L’agonie des statues d’esclavagistes

De Houston à Tokyo en passant par Paris ou Londres, les manifestations antiracistes ont secoué le monde ces derniers jours. En effet, La mort de l’américain Georges Floyd a suscité de vives réactions dans plusieurs villes. Si pour certains ces manifestations doivent rester pacifiques, d’autres, plus hostiles, ne le voient point de cette façon. Ainsi, plusieurs statues de figures historiques et politiques liées à l’esclavage ont été vandalisées ou voire déboulonnées. Il est devenu un symbole de libération ou de rébellion dans les manifestations contre le racisme organisées à travers le monde depuis la mort de George Floyd.

Au Royaume-Uni, on a assisté à la chute de la sculpture en bronze d’Edwar Colston, ancien marchand d’esclave exposé au centre de Bristol depuis 1895, qui a été déboulonnée puis jetée à l’eau dans cette ville. Ce qui n’a pas manqué de créer un grand débat dans le pays. Comment est-il possible qu’Edward Colston (1636-1721), qui a été vice-directeur de la Royal African Company, qui a permis le transport de 85 000 esclaves, dont 19 000 sont décédés dans les cales, trône ainsi au cœur d’une cité anglaise? Comment un homme qui s’est enrichi du sang de milliers d’Africains peut-il ainsi être célébré en plein XXIe siècle? Même chose à Edimbourg, où au sommet d’une colonne de 46 mètres trône Henry Dundas, premier vicomte Melville. Ancien ministre de l’Intérieur et de la guerre au début du XIXe siècle, il s’est battu pour bloquer l’interdiction de l’esclavagisme. «Il l’a repoussée d’au moins quinze ans, ce qui a causé l’esclavagisme d’environ 630 000 Africains», s’indigne dans The National, un journal écossais, Geoff Palmer, professeur émérite à l’Université Heriot-Watt, qui se bat depuis des années pour installer au pied de la statue une plaque indiquant ses liens avec le trafic d’esclaves.

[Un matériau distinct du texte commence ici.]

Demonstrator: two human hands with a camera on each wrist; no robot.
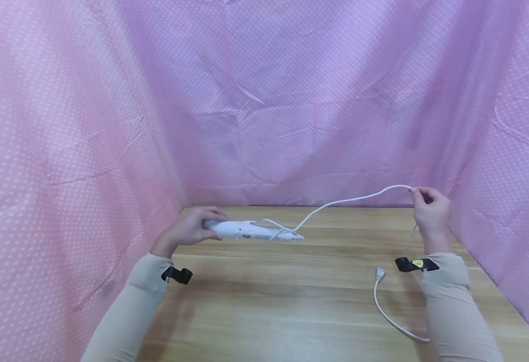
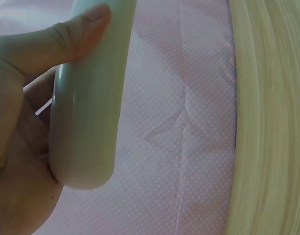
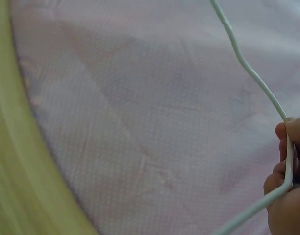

Aux États-Unis, des statues de Christophe Colomb, longtemps présenté comme le “découvreur de l’Amérique” et désormais souvent considéré comme une des figures du génocide des indigènes, ont été décapitées ou vandalisées à Boston, Miami et en Virginie. Déjà, lors de l’été 2017, plusieurs statues de soldat de la Confédération des États du sud des États-Unis (qui défendaient l’esclavagisme lors de la guerre de Sécession) sont renversées au grand dam de Donald Trump. Le 12 août, une femme meurt à Charlottesville dans une attaque à la voiture-bélier conduite par un néo-nazi s’opposant au déboulonnage d’une statue confédérée. À Durham (Caroline du Nord), à Gaineville (Floride), Baltimore (Maryland) à la Nouvelle-Orléans (Louisiane) ou encore à Austin (Texas), plusieurs statues érigées en l’honneur de généraux esclavagistes sont démolies les jours suivants. Même scénario samedi dernier à Richmond (Virginie) où la statue de Williams Carter Wikham, un autre général des confédérés, est mise à terre et taguée lors d’une manifestation contre les violences policières.

Ces gestes, qui comptent de nombreux précédents historiques dans le monde, n’ont pas, pour l’heure, été reproduits en France dans le cadre des récentes manifestations. Mais le nom d’une figure historique controversée est évoqué: celui du ministre de Louis XIV, Jean-Baptiste Colbert, dont le nom reste associé à l’expansion économique de la France mais également à l’élaboration du Code noir, le cadre juridique de l’esclavage dans les colonies françaises. Ainsi, un appel à “déboulonner la statue de Colbert près de l’Assemblée nationale” a ainsi été lancé lors d’une manifestation contre le racisme et les violences policières, organisée par la Ligue de défense noire africaine le 6 juin à Paris.

Au Sénégal, le débat sur le déboulonnement de la statue de Faidherbe à Saint-Louis refait surface depuis cette vague de contestation. Elle avait tombé d’ailleurs en 2017 à la suite de fortes intempéries avant d’être piétinée par de nombreux manifestants qui exigeaient, à l’époque, qu’elle soit retirée de la ville. Elle a ensuite été transférée en un lieu sûr et tranquille, puis reposée sur son socle, après décision du maire. Mais ces derniers jours, les populations de l’ancienne capitale sénégalaise sont revenues sur ce débat et demandent aux autorités de la retirer une bonne fois afin de se départir de ce symbole cynique de l’époque coloniale.